WHAT THIS TASK INVOLVES – Everything before the line containing "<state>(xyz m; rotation" stays out; print that line and all lines below it through the last, exactly.

○ ○ ○ ○

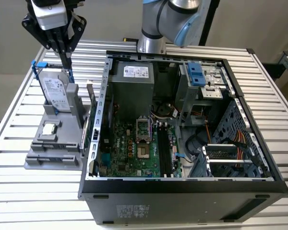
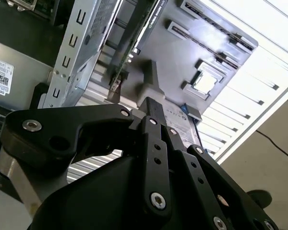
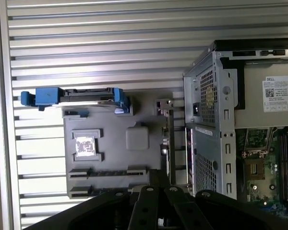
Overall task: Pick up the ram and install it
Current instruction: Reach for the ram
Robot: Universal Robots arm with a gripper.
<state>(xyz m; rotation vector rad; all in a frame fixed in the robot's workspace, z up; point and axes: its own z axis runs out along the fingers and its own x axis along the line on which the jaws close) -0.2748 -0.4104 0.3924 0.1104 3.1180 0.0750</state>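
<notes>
The ram (image 1: 90,103) is a thin dark stick standing on edge at the right side of a grey holder (image 1: 55,153), close to the computer case's wall. In both wrist views it is a narrow strip (image 3: 166,143) (image 2: 134,40). My gripper (image 1: 67,64) hangs above the back of the holder, over the hard drive (image 1: 53,88) and to the exterior view's left of the ram. Its black fingers (image 2: 151,112) are shut together with nothing between them and taper to a point (image 3: 158,175). The motherboard's long black slots (image 1: 163,148) lie in the open case.
The open computer case (image 1: 182,184) fills the exterior view's middle and right. Its metal side wall (image 3: 209,120) stands right beside the ram. A small square processor chip (image 1: 49,128) rests on the grey holder. Everything stands on a slatted metal table (image 1: 38,191).
</notes>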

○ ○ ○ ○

YOUR RESPONSE –
<state>(xyz m; rotation vector rad; all in a frame fixed in the robot's workspace, z up; point and axes: its own z axis runs out along the fingers and its own x axis along the line on which the jaws close) -0.2748 -0.4104 0.3924 0.1104 3.1180 0.0750</state>
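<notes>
The ram (image 1: 90,103) is a thin dark stick standing on edge at the right side of a grey holder (image 1: 55,153), close to the computer case's wall. In both wrist views it is a narrow strip (image 3: 166,143) (image 2: 134,40). My gripper (image 1: 67,64) hangs above the back of the holder, over the hard drive (image 1: 53,88) and to the exterior view's left of the ram. Its black fingers (image 2: 151,112) are shut together with nothing between them and taper to a point (image 3: 158,175). The motherboard's long black slots (image 1: 163,148) lie in the open case.
The open computer case (image 1: 182,184) fills the exterior view's middle and right. Its metal side wall (image 3: 209,120) stands right beside the ram. A small square processor chip (image 1: 49,128) rests on the grey holder. Everything stands on a slatted metal table (image 1: 38,191).
</notes>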

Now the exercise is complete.